Intern data scientists developing Covid-19 database
Data science interns from Africa's biggest data science school are using their skills to build a comprehensive database on the Covid-19 pandemic that will be available in the next week.
In a world where there is an abundance of data due to the virus, they believe that it is important for information to be centralised and easy to consume. Data scientists use science, maths and algorhythms to centralise extensive data.
Twenty-four-year-old Aphiwe Rasisemula is one of these students from Explore Data Science Academy who are working on the publicly available database.
"With this database we hope to give valuable insights, so that the government and those working so hard on the ground to try reduce the spread of this virus can make informed decisions based on the current statistics. We hope the database helps us understand this pandemic and ensure a successful fight in saving lives," he said.
Although the government has their own database, they believe this can be complementary and is the first created by young data scientists under the watchful eye of experienced scientists.
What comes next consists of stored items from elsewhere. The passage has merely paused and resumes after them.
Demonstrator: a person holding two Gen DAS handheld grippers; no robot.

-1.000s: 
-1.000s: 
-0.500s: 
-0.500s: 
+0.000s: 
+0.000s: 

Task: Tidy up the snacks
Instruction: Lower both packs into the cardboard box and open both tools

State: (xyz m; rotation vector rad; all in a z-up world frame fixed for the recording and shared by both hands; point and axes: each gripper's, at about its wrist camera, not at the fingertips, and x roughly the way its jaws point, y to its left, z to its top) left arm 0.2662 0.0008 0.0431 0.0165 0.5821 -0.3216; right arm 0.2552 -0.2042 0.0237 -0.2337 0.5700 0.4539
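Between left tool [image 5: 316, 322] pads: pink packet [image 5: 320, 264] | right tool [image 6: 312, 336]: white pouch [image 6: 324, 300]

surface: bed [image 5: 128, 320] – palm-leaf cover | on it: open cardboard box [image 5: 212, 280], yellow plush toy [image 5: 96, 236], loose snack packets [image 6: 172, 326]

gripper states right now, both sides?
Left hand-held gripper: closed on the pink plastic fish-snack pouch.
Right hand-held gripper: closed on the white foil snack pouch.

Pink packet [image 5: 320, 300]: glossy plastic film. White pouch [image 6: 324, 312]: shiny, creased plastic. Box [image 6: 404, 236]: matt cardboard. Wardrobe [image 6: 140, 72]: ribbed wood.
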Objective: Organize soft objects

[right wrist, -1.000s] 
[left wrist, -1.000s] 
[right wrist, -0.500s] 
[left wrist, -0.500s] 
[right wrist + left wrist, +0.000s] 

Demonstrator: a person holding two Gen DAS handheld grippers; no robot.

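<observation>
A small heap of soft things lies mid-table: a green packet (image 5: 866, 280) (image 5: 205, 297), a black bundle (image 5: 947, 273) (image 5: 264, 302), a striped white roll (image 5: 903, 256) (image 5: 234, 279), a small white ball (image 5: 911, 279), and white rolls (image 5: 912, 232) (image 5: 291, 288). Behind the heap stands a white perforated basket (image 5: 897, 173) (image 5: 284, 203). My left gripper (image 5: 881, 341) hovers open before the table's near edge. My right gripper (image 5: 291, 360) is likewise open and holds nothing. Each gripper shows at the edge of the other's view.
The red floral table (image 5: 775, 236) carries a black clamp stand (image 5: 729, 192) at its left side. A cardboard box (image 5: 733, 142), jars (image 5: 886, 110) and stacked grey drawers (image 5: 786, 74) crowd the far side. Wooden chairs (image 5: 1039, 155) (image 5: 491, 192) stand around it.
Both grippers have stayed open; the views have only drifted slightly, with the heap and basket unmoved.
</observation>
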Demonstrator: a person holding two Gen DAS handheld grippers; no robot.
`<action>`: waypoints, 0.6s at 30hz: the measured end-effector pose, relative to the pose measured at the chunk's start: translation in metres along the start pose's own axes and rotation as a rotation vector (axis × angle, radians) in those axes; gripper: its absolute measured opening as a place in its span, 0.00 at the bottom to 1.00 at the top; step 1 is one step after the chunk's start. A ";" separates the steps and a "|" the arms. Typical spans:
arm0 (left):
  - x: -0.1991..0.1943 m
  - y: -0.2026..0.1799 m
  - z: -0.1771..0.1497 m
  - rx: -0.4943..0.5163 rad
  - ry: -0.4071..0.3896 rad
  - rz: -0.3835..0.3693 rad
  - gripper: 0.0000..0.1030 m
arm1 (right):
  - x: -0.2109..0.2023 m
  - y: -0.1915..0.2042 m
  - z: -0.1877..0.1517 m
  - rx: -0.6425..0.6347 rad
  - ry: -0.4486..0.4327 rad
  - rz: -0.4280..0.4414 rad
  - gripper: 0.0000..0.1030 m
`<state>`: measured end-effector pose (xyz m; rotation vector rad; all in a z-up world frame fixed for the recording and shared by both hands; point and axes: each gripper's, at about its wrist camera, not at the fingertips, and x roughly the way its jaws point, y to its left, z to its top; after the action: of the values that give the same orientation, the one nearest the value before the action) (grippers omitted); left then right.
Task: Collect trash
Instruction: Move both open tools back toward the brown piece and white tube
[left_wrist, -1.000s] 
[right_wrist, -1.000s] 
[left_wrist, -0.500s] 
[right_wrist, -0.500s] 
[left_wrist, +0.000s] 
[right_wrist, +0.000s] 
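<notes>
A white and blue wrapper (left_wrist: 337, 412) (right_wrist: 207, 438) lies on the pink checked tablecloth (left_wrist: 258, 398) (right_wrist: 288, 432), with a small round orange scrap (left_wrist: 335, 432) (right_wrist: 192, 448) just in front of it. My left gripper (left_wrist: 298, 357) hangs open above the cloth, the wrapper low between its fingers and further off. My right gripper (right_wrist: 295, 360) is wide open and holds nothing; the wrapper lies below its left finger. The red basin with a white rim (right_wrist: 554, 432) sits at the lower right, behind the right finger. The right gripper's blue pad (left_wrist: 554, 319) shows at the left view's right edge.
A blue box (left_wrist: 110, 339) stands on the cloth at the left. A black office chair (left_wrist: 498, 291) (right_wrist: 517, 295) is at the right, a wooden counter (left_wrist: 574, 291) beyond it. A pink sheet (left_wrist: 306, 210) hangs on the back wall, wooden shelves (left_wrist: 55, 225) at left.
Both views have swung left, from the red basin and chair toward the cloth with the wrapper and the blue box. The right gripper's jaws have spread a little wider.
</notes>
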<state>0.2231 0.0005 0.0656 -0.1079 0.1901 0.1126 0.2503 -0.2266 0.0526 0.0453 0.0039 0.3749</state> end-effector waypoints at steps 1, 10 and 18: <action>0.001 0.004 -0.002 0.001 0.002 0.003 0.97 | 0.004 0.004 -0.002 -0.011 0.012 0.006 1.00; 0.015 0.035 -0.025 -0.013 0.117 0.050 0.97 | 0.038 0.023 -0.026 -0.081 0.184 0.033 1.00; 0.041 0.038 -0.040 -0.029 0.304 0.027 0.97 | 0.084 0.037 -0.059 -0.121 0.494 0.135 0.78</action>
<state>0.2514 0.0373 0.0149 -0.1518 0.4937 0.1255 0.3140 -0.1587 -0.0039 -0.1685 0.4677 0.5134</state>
The database will be coming out in two stages. The first stage will have daily testing numbers, case numbers by country and province, and government countermeasure data, automated real-time updates.
The second stage will include patient-level-data meaning people will be able to know details such as the patients travel history, symptoms, age, gender. Hospital data will also be available including ICU beds that are available, patients on ventilators etc.
Rasisemula, who hails from Vosloorus in Ekurhuleni, said he joined the academy because he wants to be a part of the fourth industrial revolution.
"I joined Explore Data Science Academy because I realised the world is now in Fourth Industrial Revolution [mode]. Everything is run by computers and I had to be a part of it."Taking this journey towards becoming a data analyst was a transition from electrical engineering, which I was studying at the University of Johannesburg."
Co-founder of Explore Data Science Academy Shaun Dipnall said : “The aim is to centralise data coming from a host of available resources, all of which are useful in making beneficial analyses. These resources include data from GitHub, repositories such as the one from the University of Pretoria, the NICD and global data sources."NICD stands for National Institute for Communicable Diseases, while GitHub.com is a well-known platform for software development.